11

You so often come across in the press various studies that conclude directionally opposite results. Those can be related to the testing of a new prescription drug or the merit of a specific nutrient or anything else for that matter.

When two such studies arrive at conflicting results how can you tell which one of the two is closest to the truth?

Jeromy Anglim
  • 42,044
  • 23
  • 146
  • 250
Sympa
  • 6,862
  • 3
  • 30
  • 56
  • Maybe this should be CW? There will not be a unique answer to this question and multiple perspectives and approaches might emerge. – whuber Sep 26 '10 at 20:42
  • 2
    @whuber I would vote against CW because even if there are different perspectives there is likely to be one *best* approach. This is similar to how the same hypothesis can be tested using different frameworks/models but there is likely to be one best approach. –  Sep 26 '10 at 22:17
  • @Srikant: In any particular case I can imagine you could amass a strong defense to support your assertion. In general, though--which is the present situation--the best answer will depend on the context. As a simple (and incomplete) example, contemplate the differences between evaluating a pair of designed physical experiments (such as measuring the speed of light, where historically most of the confidence intervals have missed the truth!) and an observational study in the social sciences. – whuber Sep 27 '10 at 15:03
  • @whuber Perhaps, we should continue this conversation on meta. I admit that I am still fuzzy about when to use CW and when not to but to take up your point: the very best answer to this question would then be that the answer is context dependent and explain why via a few examples. In any case, I somehow feel that this question should not be CW but I am unable to articulate any more reasons beyond the ones I have outlined above. –  Sep 27 '10 at 15:55

3 Answers3

8

The meta analysis literature is relevant to your question. Using meta-analytic techniques you could generate an estimate of the effect of interest pooled across studies. Such techniques often weight studies in terms of their sample size.

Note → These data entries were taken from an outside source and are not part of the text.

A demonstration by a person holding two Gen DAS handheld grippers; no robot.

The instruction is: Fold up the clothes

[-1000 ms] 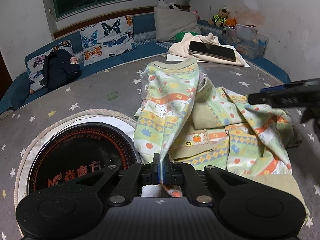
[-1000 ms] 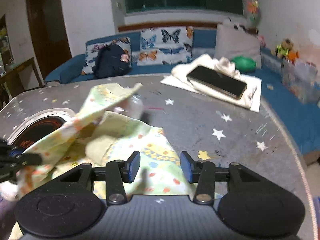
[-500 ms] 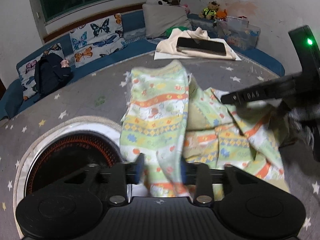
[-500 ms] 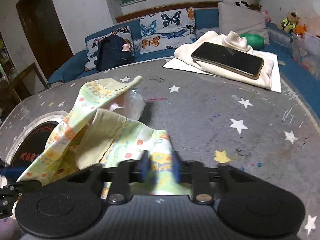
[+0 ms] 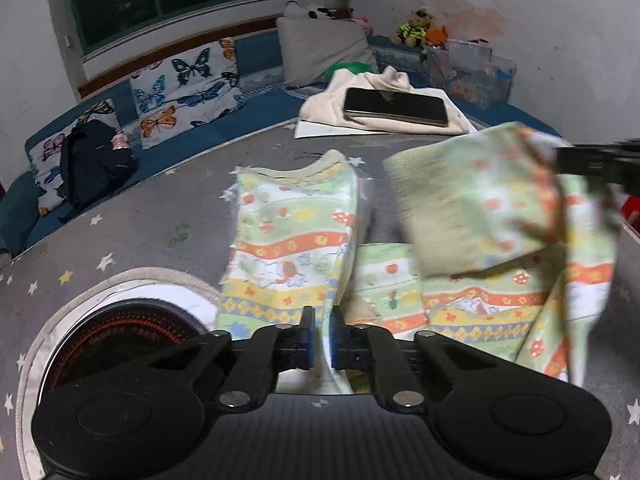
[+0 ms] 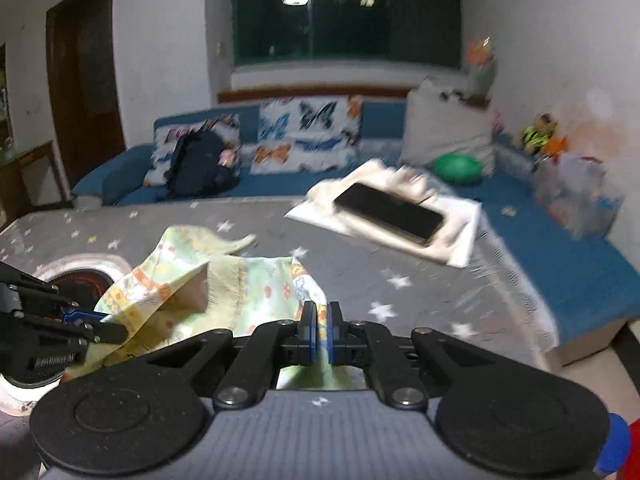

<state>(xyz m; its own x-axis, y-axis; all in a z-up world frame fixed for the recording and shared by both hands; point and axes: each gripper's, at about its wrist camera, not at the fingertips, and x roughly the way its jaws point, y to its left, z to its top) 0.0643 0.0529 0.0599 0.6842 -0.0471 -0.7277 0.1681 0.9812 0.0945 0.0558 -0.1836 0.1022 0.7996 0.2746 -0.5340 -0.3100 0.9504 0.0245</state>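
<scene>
Work surface: grey table [image 5: 132, 232] printed with small stars, a round black disc [image 5: 116, 344] with orange markings set in a pale ring at its near left. Room: blue sofa [image 5: 256, 108] along the far wall under a dark window, butterfly-print cushions [image 5: 188, 88], a black backpack [image 5: 90, 160], a grey pillow [image 5: 324, 52], soft toys [image 5: 416, 30] in the right corner. At the table's far edge a dark phone [image 5: 396, 106] lies on a cream cloth [image 5: 320, 108]. Task item: patterned garment [image 5: 292, 240], pale green with orange and yellow bands, in mid-table and partly lifted off it. One leg-like panel runs with its long axis away from the left camera, ribbed hem at the far end, near end between the left fingers. The left gripper [image 5: 321, 336] has its blue pads pressed onto that near edge. The right gripper [image 6: 321, 328] has its pads closed on another edge of the garment [image 6: 256, 284]. Left wrist view only: the right gripper [image 5: 596, 160] enters from the right as a dark bar, holding a ribbed-edged section up off the table, fabric draping below. Right wrist view only: a dark door [image 6: 84, 76] at left, the left gripper [image 6: 100, 320] low at left with fabric stretching to it; this view is motion-blurred.
</scene>
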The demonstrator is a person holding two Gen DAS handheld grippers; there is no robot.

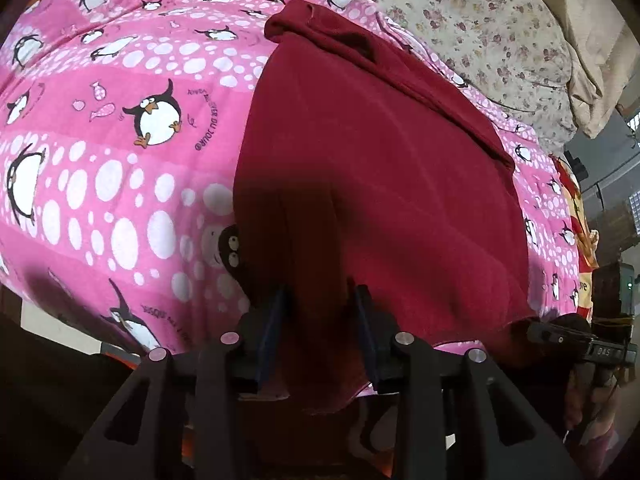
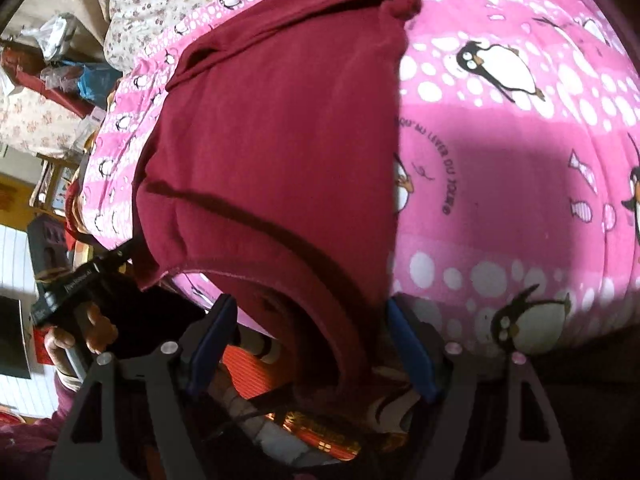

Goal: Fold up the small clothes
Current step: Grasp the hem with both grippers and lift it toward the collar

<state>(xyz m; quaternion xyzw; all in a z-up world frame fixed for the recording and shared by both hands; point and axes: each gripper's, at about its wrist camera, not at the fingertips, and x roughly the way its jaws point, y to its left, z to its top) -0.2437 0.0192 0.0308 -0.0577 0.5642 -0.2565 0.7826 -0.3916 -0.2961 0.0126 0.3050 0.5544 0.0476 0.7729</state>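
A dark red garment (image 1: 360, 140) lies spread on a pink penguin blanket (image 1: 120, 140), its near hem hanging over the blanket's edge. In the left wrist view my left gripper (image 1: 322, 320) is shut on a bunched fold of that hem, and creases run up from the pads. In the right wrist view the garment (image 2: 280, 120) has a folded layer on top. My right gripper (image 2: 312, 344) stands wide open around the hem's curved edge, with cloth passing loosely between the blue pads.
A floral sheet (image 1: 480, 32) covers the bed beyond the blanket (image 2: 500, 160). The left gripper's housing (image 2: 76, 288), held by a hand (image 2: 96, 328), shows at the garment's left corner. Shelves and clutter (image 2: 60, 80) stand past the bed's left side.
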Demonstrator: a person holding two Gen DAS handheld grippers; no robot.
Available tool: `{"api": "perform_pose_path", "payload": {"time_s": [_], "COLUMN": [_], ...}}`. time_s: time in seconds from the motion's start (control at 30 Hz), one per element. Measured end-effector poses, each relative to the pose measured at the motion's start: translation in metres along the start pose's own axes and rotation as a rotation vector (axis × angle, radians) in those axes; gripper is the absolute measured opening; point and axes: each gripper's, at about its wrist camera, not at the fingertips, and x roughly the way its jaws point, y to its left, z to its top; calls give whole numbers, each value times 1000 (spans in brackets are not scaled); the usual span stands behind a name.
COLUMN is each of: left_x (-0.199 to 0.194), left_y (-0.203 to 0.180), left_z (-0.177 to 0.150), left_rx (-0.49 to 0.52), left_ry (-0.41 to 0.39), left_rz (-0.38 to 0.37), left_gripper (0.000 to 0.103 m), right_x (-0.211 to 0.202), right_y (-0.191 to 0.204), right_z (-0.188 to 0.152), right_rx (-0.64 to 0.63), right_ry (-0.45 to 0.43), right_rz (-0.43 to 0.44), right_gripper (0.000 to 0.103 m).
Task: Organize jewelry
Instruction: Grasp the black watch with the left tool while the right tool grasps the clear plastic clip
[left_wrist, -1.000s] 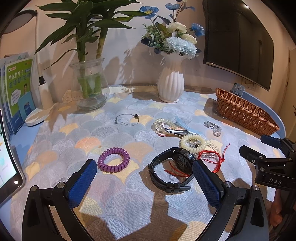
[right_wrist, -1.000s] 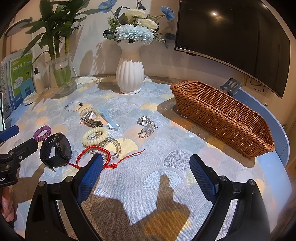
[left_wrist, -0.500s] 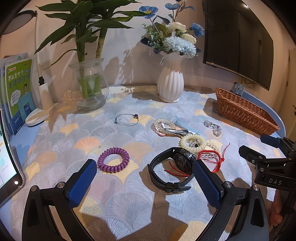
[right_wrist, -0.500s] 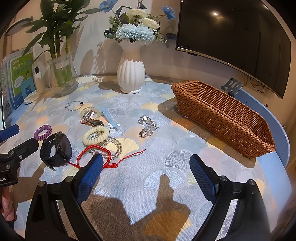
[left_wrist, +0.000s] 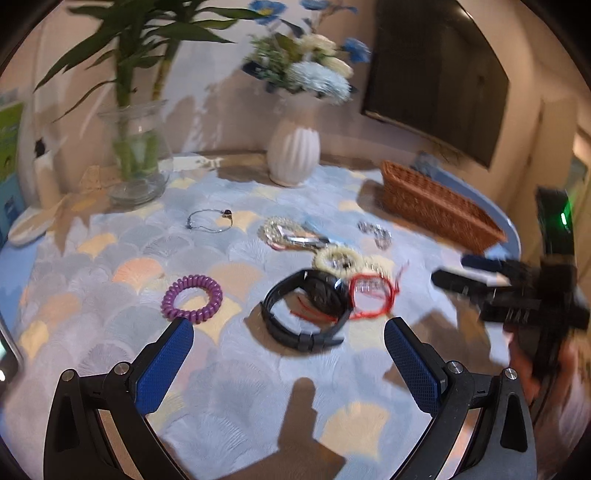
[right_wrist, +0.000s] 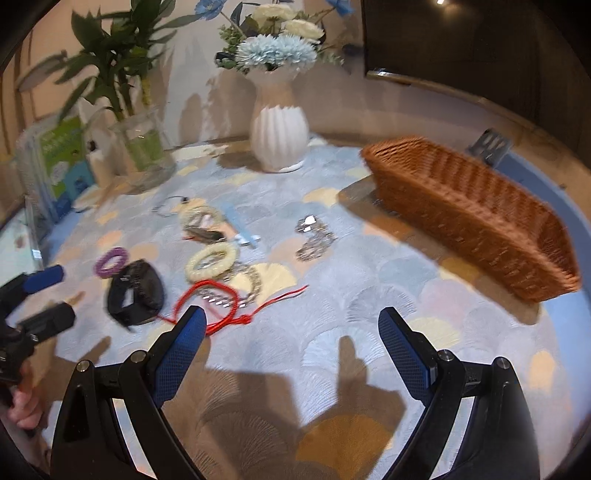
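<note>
Both grippers are hanging over the table (right_wrist: 369, 295) with their jaws spread wide, and they are holding nothing. The left gripper (left_wrist: 288, 328) is pointing at the black watch (left_wrist: 306, 310), which is lying flat on the scale-patterned cloth between its two blue fingers (left_wrist: 166, 365) and a little past them. A red string bracelet (left_wrist: 371, 297) is touching the watch on its right side, and a clear bead bracelet is lying inside the red loop. A purple coil hair tie (left_wrist: 192, 297) is sitting by itself to the left of the watch. Farther back, a cream bead bracelet (left_wrist: 338, 258) is lying just behind the watch, and a metal hair clip (left_wrist: 301, 240) is resting on a pearl bracelet. A thin silver bangle (left_wrist: 208, 221) is sitting alone near the glass vase (left_wrist: 135, 166). The right gripper (right_wrist: 291, 332) is hovering over bare cloth, with the red string just beside its left finger. A small silver chain (right_wrist: 314, 236) is lying in front of it. The brown wicker basket (right_wrist: 472, 214) is standing on the right side of the table, well apart from the jewelry. A white vase (right_wrist: 279, 129) with flowers is standing at the back. Both views are a bit blurry.
</note>
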Motion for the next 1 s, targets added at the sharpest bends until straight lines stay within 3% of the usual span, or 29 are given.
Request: {"api": "perform_pose_path", "payload": {"time_s": [0.07,0.23,0.3,0.33,0.37,0.47,0.53,0.6,0.7,1.0], "left_x": [-4,0,5,9,12,26,31,37,45,58], "left_y": [0,-13,-22,-27,-30,-33,-29,-25,-20,-20], "left_z": [3,21,25,26,26,22,20,20,20,19], "left_rx": [44,105,128,142,149,147,138,120,112,117], "left_ry": [17,69,90,102,114,159,170,196,216,248], "left_rz": [-16,-92,-121,-127,-131,-129,-130,-146,-147,-180], "left_gripper": [102,94,86,83,77,75,66,46,46,46], "right_x": [1,15,24,28,36,59,72,84,94,126], "right_y": [-6,-18,-26,-29,-32,-34,-35,-35,-27,41], "right_z": [3,23,38,42,50,61,65,70,79,103], "right_rx": [-7,-50,-45,-47,-62,-119,-121,-124,-159,-290], "right_ry": [24,114,152,165,177,209,230,248,246,275], "right_rz": [41,40,66,69,57,26,50,77,74,230], "right_gripper": [95,86,84,78,63,51,46,45,44,43]}}
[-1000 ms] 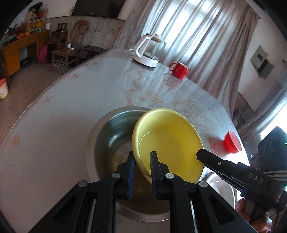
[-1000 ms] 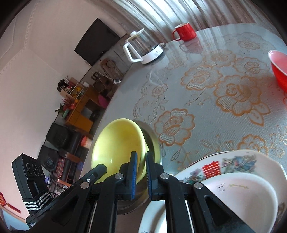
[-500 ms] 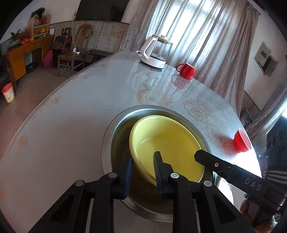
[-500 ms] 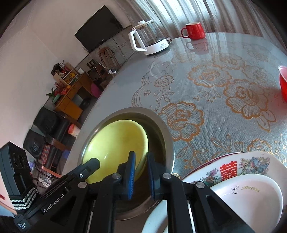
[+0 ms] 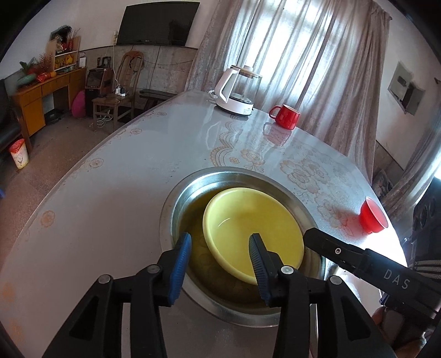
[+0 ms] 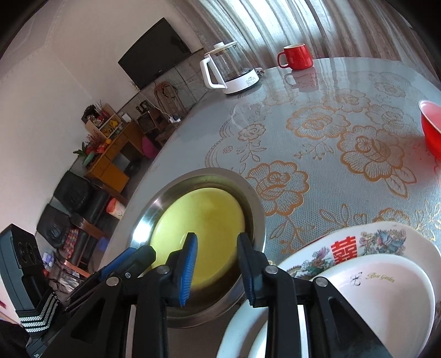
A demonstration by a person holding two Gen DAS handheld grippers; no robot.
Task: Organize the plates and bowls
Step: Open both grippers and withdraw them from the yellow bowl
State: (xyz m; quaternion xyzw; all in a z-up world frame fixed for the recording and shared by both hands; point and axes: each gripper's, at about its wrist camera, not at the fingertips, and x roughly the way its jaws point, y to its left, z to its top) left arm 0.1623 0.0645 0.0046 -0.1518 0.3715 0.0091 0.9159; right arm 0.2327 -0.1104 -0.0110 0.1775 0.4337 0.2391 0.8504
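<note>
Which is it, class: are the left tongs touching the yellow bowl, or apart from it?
Apart. The left wrist view shows the left tongs just opened, blue pads clear on either side of the yellow bowl's near rim.

A white-based glass kettle (image 5: pixel 238 92) was seen at the far edge of a floral-patterned table (image 5: pixel 110 198), a red mug (image 5: pixel 285 116) just beside the kettle, a television (image 5: pixel 158 23) mounted beyond it.

Yellow bowl (image 5: pixel 252 231), red mug (image 5: pixel 285 116), floral tablecloth (image 6: pixel 330 143)
</note>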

Within the meta analysis context researchers talk about fixed effect and random effect models (see Hunter and Schmidt, 2002). A fixed effect model assumes that all studies are estimating the same population effect. A random-effects model assumes that studies differ in the population effect that is being estimated. A random-effects model is typically more appropriate.

As more studies accumulate looking at a particular relationship, more sophisticated approaches become possible. For example, you can code studies in terms of various properties, such as perceived quality, and then examine empirically whether the effect size varies with these study characteristics. Beyond quality there may be some theoretically relevant differences between the studies which would moderate the relationship (e.g., characteristic of the sample, dosage levels, etc.).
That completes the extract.